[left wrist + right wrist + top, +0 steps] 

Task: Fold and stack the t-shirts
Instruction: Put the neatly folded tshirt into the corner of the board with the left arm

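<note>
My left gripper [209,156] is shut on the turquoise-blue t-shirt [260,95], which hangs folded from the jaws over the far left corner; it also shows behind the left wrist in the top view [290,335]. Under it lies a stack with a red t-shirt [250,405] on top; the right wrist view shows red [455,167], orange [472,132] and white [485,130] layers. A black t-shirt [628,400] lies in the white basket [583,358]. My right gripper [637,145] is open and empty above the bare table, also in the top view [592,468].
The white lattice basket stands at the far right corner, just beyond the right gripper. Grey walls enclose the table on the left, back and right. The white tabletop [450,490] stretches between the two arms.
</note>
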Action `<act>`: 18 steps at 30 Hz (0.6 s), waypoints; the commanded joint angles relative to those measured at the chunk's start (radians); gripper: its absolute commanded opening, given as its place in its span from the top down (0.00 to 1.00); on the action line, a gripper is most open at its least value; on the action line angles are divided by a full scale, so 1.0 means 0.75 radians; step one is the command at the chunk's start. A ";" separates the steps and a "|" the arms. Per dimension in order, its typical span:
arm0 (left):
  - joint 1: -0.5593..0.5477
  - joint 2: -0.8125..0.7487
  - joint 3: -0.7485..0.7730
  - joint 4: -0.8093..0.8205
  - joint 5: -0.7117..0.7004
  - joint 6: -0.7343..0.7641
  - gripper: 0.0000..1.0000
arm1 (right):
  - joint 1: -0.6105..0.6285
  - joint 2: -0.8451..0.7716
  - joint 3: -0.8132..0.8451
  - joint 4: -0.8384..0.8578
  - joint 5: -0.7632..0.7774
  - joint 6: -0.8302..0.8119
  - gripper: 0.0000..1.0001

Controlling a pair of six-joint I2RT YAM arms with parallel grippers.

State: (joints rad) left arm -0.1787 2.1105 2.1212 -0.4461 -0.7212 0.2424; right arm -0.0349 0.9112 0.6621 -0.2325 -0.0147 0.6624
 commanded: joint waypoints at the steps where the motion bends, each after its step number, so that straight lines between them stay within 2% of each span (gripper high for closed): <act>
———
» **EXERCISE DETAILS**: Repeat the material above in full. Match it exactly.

» **OUTPUT OF THE EXERCISE**:
[left wrist + right wrist + top, +0 steps] 

Task: Fold and stack the t-shirts
Instruction: Put the neatly folded tshirt into the corner of the board with the left arm

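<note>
My left gripper [209,156] is shut on the turquoise-blue t-shirt [260,95], which hangs folded from the jaws over the far left corner; it also shows behind the left wrist in the top view [290,335]. Under it lies a stack with a red t-shirt [250,405] on top; the right wrist view shows red [455,167], orange [472,132] and white [485,130] layers. A black t-shirt [628,400] lies in the white basket [583,358]. My right gripper [637,145] is open and empty above the bare table, also in the top view [592,468].
The white lattice basket stands at the far right corner, just beyond the right gripper. Grey walls enclose the table on the left, back and right. The white tabletop [450,490] stretches between the two arms.
</note>
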Action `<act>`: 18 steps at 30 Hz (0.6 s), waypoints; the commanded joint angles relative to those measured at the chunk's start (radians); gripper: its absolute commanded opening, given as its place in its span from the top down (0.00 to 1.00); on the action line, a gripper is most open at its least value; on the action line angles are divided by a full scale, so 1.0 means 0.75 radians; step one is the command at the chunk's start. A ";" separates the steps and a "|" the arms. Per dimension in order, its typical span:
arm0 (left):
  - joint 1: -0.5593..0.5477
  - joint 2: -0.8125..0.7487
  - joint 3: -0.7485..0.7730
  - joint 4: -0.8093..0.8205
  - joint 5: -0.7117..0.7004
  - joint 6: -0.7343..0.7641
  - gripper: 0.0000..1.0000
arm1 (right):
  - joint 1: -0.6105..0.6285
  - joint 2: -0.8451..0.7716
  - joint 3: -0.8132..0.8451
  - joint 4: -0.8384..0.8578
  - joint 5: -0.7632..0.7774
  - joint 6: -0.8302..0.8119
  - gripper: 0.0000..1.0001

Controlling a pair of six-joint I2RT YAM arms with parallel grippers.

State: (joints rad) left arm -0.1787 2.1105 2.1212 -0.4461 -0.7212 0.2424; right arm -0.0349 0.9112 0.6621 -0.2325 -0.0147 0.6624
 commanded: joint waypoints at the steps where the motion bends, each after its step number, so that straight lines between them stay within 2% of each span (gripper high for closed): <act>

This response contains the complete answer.